**What is expected:** From the material below, copy exactly the lines beginning with the one that contains "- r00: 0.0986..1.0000" and ending with the one that contains "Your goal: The"; the pictures stay out.

**Data segment:**
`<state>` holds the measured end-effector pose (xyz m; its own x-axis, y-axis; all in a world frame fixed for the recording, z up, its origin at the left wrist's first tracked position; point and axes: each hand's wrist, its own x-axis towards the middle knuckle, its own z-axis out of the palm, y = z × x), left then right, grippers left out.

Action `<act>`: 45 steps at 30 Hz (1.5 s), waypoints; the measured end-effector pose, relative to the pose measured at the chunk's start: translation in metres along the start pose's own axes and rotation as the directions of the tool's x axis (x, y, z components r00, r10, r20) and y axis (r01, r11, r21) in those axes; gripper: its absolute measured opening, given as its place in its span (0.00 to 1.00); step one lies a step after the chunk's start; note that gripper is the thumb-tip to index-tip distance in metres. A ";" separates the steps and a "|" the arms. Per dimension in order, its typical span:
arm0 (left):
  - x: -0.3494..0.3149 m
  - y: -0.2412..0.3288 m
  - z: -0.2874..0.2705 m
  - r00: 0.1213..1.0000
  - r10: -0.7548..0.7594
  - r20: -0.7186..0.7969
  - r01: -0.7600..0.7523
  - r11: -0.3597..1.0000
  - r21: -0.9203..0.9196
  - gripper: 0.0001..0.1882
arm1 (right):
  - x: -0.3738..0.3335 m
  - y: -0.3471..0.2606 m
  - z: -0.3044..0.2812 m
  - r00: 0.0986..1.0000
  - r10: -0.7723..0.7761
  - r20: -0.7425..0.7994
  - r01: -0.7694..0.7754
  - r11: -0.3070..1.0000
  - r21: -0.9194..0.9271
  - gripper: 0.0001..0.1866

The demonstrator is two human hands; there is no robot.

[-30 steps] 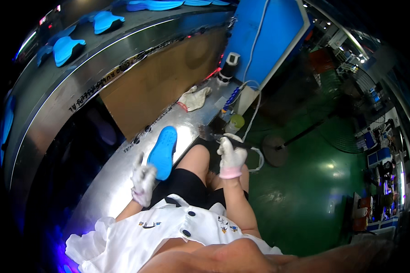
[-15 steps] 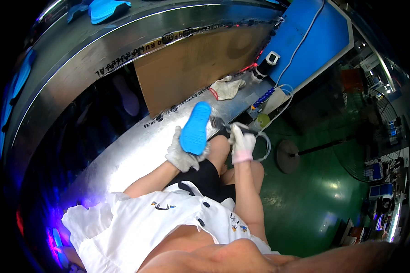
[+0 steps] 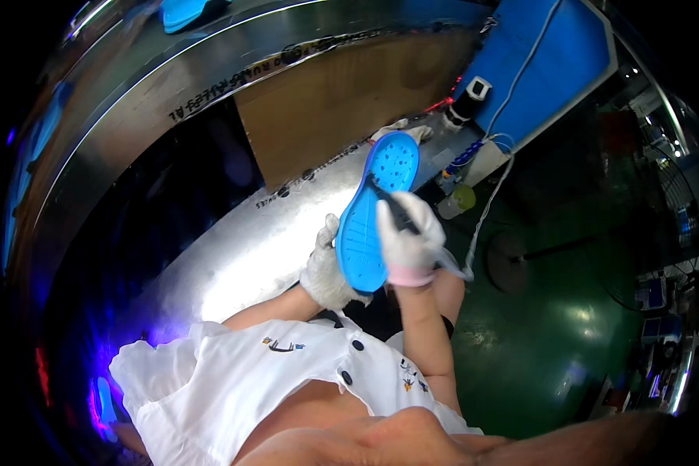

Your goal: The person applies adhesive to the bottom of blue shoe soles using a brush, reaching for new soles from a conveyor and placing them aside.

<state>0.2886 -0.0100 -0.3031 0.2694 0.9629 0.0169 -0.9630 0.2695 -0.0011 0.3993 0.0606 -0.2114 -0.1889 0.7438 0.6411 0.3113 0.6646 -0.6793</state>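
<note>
A bright blue shoe sole (image 3: 374, 210) with small holes near its far end is held up in front of me, over the edge of a shiny metal bench (image 3: 233, 248). My left hand (image 3: 326, 268), in a white knit glove, grips the sole's near end from the left and below. My right hand (image 3: 408, 237), also gloved, holds a dark slim tool (image 3: 388, 203) whose tip touches the sole's right edge near the middle. A thin white cord (image 3: 458, 268) hangs away from that hand.
Behind the bench stands a brown board (image 3: 342, 101) and a curved metal conveyor rail (image 3: 210, 70) carrying another blue sole (image 3: 180, 11). To the right are a blue panel (image 3: 544, 62), white cables, a small bottle (image 3: 458, 202) and a green floor (image 3: 567, 326).
The blue sole has been lifted off the bench by my left hand and raised closer to me. My right hand has come in against its right edge with the tool.
</note>
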 end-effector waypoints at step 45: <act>0.022 0.108 0.053 0.933 -0.148 -0.328 0.327 0.725 0.606 0.34 | -0.001 -0.020 -0.031 0.840 -0.300 0.453 0.206 0.947 0.246 0.12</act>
<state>0.1898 0.0391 -0.2495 0.3954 0.8640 -0.3116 -0.6133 0.5009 0.6107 0.4220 0.0447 -0.1871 -0.6737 0.4573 0.5805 0.0270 0.8003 -0.5990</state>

**Result of this task:**
  - r00: 0.0986..1.0000
  - r10: -0.7723..0.7761
  - r20: -0.7425..0.7994
  - r01: -0.7694..0.7754
  - r11: -0.3070..1.0000
  - r21: -0.9194..0.9271
  - gripper: 0.0001..0.1866

The demonstrator is two human hands; there is no robot.

[-30 steps] 
[-15 steps] 
[+0 steps] 

Your goal: The person applies adhesive to the bottom of blue shoe soles using a brush, reaching for new soles from a conveyor and placing them aside.

Here the answer is complete.